Aim of the task:
Beneath this line is the data. Output exactly the lines from the line with "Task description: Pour" to the line with "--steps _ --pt", both ends included, and nothing more.
********************
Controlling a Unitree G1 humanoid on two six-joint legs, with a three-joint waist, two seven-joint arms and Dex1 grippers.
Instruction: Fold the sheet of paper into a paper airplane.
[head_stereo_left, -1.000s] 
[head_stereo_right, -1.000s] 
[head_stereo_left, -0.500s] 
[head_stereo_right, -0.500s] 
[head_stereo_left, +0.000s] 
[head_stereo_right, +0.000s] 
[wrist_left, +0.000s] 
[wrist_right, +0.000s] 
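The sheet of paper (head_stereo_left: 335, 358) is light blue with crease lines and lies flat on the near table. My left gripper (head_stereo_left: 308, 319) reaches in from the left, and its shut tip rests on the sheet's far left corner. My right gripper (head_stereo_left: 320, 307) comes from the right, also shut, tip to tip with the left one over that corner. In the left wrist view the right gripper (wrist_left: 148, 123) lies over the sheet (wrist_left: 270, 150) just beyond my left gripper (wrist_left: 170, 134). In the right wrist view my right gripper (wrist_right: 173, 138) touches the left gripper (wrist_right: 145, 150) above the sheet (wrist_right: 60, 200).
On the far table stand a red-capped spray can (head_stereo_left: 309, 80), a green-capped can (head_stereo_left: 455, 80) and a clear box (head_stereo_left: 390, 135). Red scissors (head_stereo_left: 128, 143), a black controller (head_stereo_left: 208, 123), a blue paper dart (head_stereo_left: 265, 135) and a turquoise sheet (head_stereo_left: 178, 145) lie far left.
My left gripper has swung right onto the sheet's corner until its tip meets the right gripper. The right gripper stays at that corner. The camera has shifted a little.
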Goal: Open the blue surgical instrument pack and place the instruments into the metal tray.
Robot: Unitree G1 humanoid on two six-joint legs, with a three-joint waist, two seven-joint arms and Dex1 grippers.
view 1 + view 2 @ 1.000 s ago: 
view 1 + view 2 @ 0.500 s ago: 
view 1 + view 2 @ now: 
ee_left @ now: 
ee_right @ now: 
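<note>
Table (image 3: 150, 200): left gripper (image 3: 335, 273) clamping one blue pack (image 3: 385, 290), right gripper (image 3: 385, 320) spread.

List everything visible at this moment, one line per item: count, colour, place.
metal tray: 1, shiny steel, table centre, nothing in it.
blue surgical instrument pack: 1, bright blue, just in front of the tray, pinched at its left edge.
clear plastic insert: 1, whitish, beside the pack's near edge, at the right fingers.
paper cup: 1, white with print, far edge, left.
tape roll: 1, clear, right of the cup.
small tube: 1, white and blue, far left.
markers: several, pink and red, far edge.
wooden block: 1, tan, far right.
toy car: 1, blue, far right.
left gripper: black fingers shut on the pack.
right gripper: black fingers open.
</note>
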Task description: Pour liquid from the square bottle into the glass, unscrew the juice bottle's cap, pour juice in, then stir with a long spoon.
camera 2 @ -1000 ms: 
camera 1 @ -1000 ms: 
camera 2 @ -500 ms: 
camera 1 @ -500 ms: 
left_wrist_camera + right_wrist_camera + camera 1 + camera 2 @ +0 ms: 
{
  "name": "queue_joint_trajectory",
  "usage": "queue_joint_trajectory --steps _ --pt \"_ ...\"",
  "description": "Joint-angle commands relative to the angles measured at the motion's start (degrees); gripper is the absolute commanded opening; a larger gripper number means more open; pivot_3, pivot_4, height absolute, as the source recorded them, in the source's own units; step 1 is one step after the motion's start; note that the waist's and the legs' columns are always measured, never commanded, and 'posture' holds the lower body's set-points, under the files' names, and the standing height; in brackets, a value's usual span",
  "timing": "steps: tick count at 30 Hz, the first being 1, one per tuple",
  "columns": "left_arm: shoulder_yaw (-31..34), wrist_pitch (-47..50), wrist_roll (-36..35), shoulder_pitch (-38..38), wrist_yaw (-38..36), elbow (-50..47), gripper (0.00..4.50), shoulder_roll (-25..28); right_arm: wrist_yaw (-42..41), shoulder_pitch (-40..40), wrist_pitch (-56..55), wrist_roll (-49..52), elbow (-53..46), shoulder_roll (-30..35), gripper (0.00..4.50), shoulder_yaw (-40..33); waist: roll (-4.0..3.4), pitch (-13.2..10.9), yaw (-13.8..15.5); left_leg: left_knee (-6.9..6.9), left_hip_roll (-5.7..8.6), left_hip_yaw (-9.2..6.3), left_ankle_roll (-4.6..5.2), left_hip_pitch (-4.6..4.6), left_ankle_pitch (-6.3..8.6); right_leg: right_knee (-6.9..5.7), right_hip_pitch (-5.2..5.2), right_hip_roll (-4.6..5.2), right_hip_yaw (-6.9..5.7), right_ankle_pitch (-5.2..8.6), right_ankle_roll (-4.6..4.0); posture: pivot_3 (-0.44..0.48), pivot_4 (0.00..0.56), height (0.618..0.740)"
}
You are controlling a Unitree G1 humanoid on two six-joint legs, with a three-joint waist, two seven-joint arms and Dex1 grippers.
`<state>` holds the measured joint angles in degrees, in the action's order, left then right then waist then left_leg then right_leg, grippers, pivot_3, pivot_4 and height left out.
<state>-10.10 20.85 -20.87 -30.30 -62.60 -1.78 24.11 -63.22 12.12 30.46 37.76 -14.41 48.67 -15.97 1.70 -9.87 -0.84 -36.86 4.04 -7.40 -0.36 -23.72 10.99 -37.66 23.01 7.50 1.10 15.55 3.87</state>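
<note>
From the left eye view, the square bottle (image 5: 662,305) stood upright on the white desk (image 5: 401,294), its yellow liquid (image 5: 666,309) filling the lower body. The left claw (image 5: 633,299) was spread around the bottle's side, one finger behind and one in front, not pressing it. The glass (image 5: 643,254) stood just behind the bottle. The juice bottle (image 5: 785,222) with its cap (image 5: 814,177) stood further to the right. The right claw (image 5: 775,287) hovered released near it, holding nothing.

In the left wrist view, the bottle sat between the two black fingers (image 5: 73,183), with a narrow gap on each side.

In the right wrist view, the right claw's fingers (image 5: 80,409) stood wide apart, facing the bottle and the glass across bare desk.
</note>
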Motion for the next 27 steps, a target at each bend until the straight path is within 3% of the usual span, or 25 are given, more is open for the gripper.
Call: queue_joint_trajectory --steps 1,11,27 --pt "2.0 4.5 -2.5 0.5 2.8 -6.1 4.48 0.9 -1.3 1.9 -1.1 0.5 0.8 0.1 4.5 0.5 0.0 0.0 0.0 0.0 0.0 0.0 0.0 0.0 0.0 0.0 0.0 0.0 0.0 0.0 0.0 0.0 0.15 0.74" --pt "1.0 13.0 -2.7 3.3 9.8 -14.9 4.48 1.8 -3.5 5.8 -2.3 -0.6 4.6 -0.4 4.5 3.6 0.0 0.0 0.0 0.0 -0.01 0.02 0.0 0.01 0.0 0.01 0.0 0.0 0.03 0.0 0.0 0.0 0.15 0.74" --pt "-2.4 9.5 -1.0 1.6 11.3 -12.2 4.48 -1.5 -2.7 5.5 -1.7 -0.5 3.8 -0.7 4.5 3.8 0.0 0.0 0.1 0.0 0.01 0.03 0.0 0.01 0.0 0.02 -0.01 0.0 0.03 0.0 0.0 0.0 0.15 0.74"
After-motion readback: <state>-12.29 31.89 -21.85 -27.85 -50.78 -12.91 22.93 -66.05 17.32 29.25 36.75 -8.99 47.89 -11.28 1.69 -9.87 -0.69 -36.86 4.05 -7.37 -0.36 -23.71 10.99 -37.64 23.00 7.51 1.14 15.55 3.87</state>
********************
Solution to this task:
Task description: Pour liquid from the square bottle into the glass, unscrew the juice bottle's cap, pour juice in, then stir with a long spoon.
camera 2 @ -1000 ms: 
camera 1 @ -1000 ms: 
camera 2 @ -500 ms: 
camera 1 @ -500 ms: 
left_wrist_camera + right_wrist_camera + camera 1 + camera 2 @ +0 ms: 
{
  "name": "queue_joint_trajectory",
  "usage": "queue_joint_trajectory --steps _ --pt \"_ ...\"",

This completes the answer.